Chi pensa ancora che i governi possano disinnescare le bombe alzi la mano. Chi pensa ancora che i governi possano favorire la pace e arginare gli istinti più brutali dell’uomo alzi la mano. A chi ha alzato la mano proponiamo alcune riflessioni.
I buoni propositi degli Stati dopo la seconda guerra mondiale sono forse serviti a prevenire la guerra di Corea, la guerra in Vietnam e tutti gli altri conflitti di cui questi ultimi 70 anni sono stati costellati? Esistono (o sono mai esistiti) limiti morali, etici, scrupoli di coscienza nel condurre tali conflitti?

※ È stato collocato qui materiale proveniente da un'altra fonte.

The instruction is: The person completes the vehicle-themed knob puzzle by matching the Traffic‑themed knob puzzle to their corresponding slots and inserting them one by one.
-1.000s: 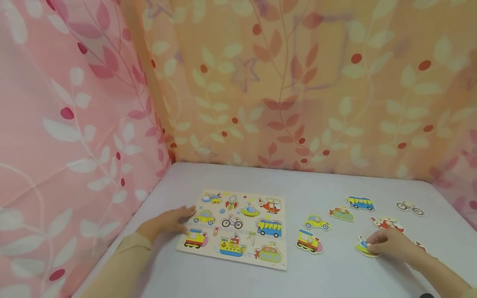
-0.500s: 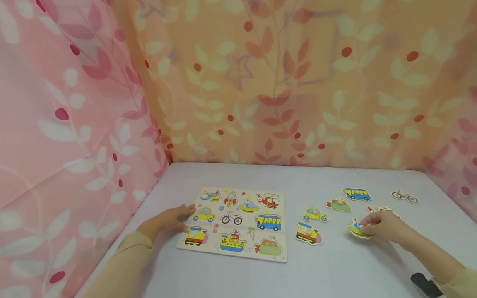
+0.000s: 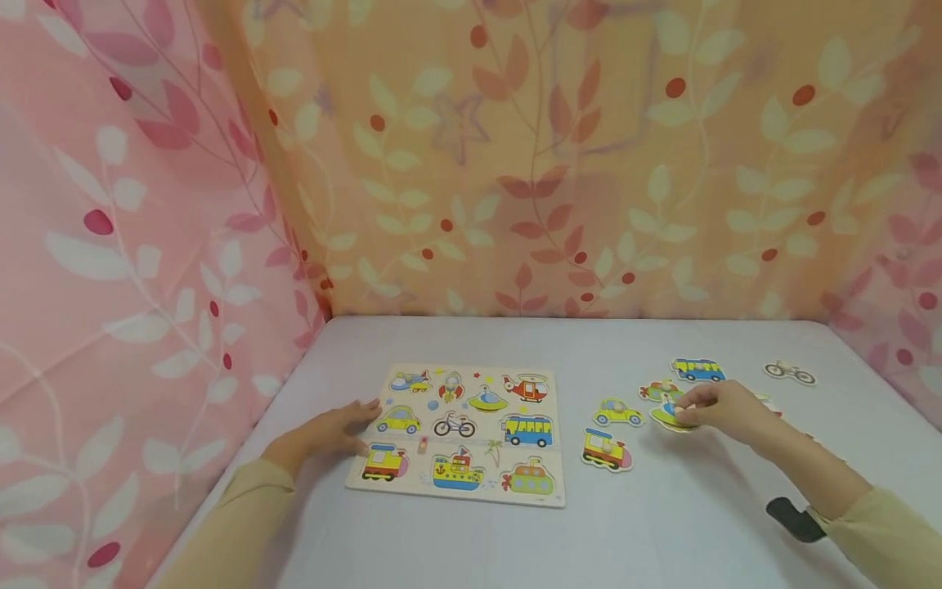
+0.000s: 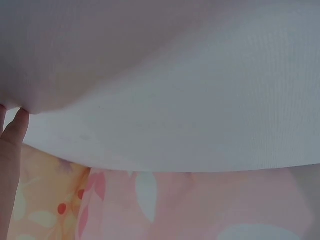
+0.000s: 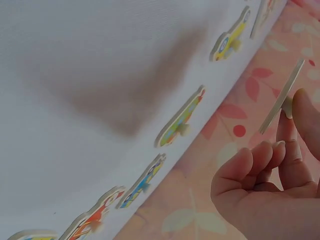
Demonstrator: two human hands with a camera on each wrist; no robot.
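Observation:
My right hand (image 3: 728, 413) pinches the small knob of a flying saucer puzzle piece (image 3: 666, 415) between thumb and finger, holding it above the table. In the right wrist view this piece (image 5: 281, 100) appears edge-on, clear of the cloth, while the other fingers of the hand (image 5: 265, 195) curl. At the left, my left hand (image 3: 327, 432) rests against the left edge of the wooden puzzle board (image 3: 486, 496), fingers relaxed. Vehicle pictures cover the board. Its airplane (image 3: 410, 382) and rocket (image 3: 451, 384) seem to carry knobs.
Loose pieces lie right of the board: car (image 3: 619, 412), train (image 3: 607, 451), submarine (image 3: 660, 388), bus (image 3: 697, 370) and bicycle (image 3: 790, 372). My right hand mostly hides a helicopter piece. A black object (image 3: 795, 519) is by the right sleeve. Patterned curtains (image 3: 545, 164) border the white table.
My right hand has lifted the flying saucer piece and carried it left and away from me, close to the submarine piece. My left hand stays at the board's edge. The head view has shifted slightly.

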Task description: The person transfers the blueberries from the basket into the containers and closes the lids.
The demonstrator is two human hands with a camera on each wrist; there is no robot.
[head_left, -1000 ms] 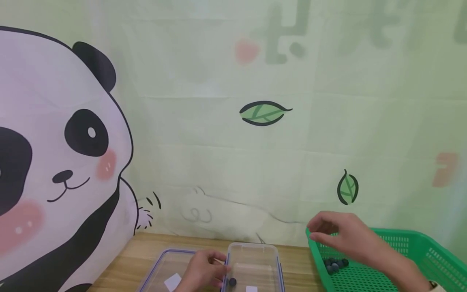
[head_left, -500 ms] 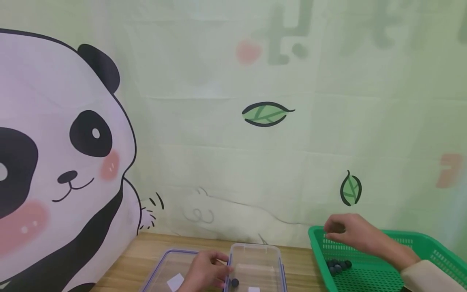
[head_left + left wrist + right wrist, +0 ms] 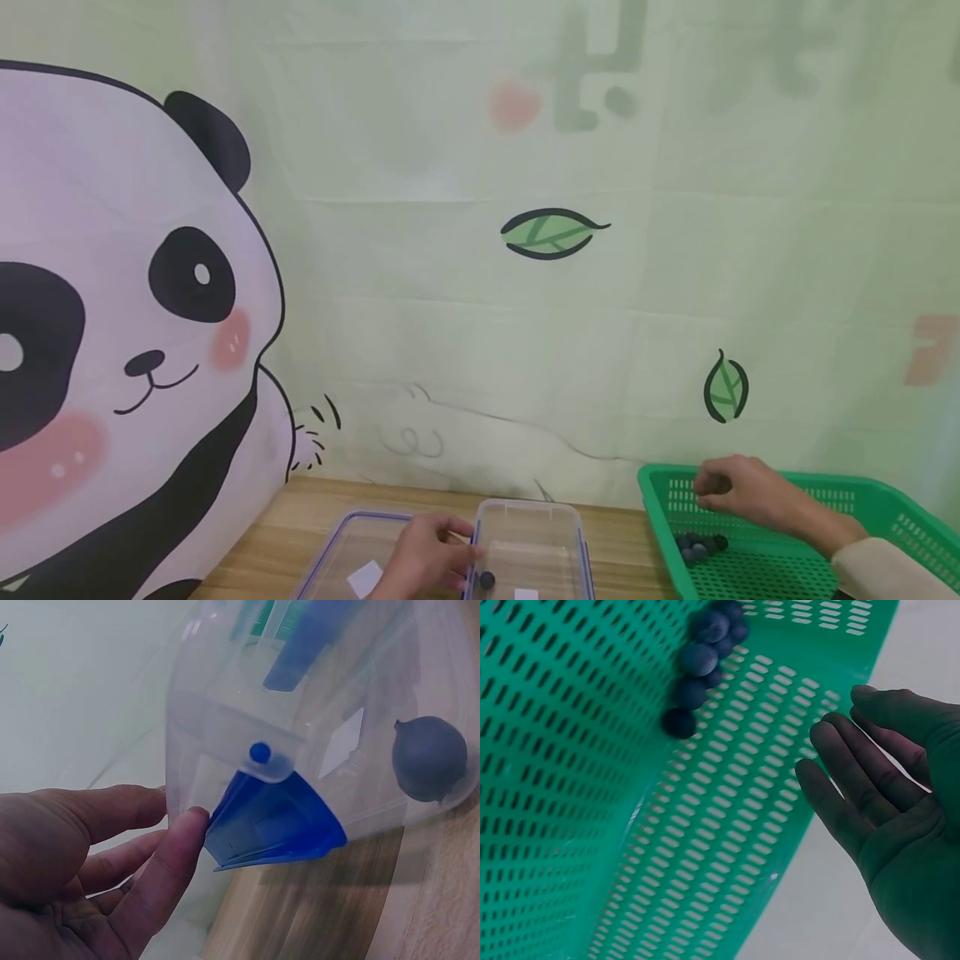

Abbiamo sotto gli occhi in questi giorni il monumentale dispiegamento di forze e il folle spargimento di sangue a Gaza. Albert Camus, giornalista e filosofo francese che ha combattuto nella Resistenza contro il nazismo, aveva scritto articoli molto duri contro la guerra nel 1946, raccolti con il titolo “Né vittime né carnefici”. Li aveva scritti per la rivista Combat, denunciando la strategia del terrore che si andava affermando, la legittimazione dell’omicidio e l’appannarsi di quegli ideali di pace e di rinnovamento della società che erano pur stati teorizzati dopo la fine della guerra.
E, come afferma Steven Rosenfeld (autore di "Count My Vote: A Citizen's Guide to Voting" AlterNet Books, 2008), «proprio “Nè vittime nè carnefici” è il credo che Israele mostra di ignorare nell’attuale guerra che sta conducendo a Gaza».
«Nemmeno le mani di Hamas sono pulite – aggiunge Rosenfeld – ma i colpi inferti da Israele sono immensamente più tremendi. I principali media americani giustificano gli attacchi di Israele accennando a missili o tunnel nascosti di Hamas. Ma viene detto ben poco delle vendette collettive israeliane sui palestinesi anche quando non c’è in corso alcuna guerra. E questa politica alimenta cicli continui di violenze generazionali». Ne esce un quadro di barbarie.
Di qualche giorno fa è poi la notizia del missile che ha abbattuto un jet malesiano sui cieli dell’Ucraina; vittime innocenti straziate, i cui resti sono stati caricati che hanno viaggiato per giorni verso casa. E in quei lidi la guerra continua, con la Russia da una parte e l’Ucraina spalleggiata dagli Usa dall’altra, con un’unica garanzia: che arriveranno altri morti.
Rosenfeld ha anche ricordato in questi giorni i tanti bambini e ragazzini che dal Centro e Sud America si ammassano ai confini con gli Stati Uniti, mandati dalle famiglie che sperano, così facendo, di salvare dalla miseria, dall’agonia e dalle derive della delinquenza almeno i più giovani. I Repubblicani non sono morbidi con questi adolescenti, ma nemmeno gli altri. E persino il Washington Post, notoriamente a difesa dell’establishment, ha ammesso che questa crisi migratoria è dovuta al fallimento delle politiche americane contro i narcotrafficanti.
Si sa poco, poi, ricorda ancora Rosenfeld, dell’Isis e di ciò che questa versione del califfato islamico sta compiendo in Iraq. L’Isis (Stato islamcio dell’Iraq e del Levante) viene descritto come un gruppo jihadista attivo in Siria e in Iraq che si è proclamato Stato, ma che non è riconosciuto. Rosenfeld ricorda gli attacchi e la repressione dell’Isis, a governo fondamentalista, nei confronti soprattutto delle donne.
E’ dunque naif aspettarsi che a risolvere le crisi internazionali siano proprio i governi e i leader politici che hanno un ruolo nella nascita e nel mantenimento di quelle stesse crisi; è naif pensare che chi guida i conflitti o permette loro di crescere possa anche essere incaricato di risolverli. Ciò che resta a noi da fare è non smettere mai di pensare e di ripetere che la guerra è l'opzione più sbagliata che ci sia, a qualunque fine e per qualsiasi ragione. E non solo la guerra armata che si combatte tra Stati e popoli, ma anche la guerra "armata" in cui spesso veniamo risucchiati ogni giorno nel nostro piccolo, tra persone che stanno vicine e che continuano a odiarsi. Quindi, sempre no.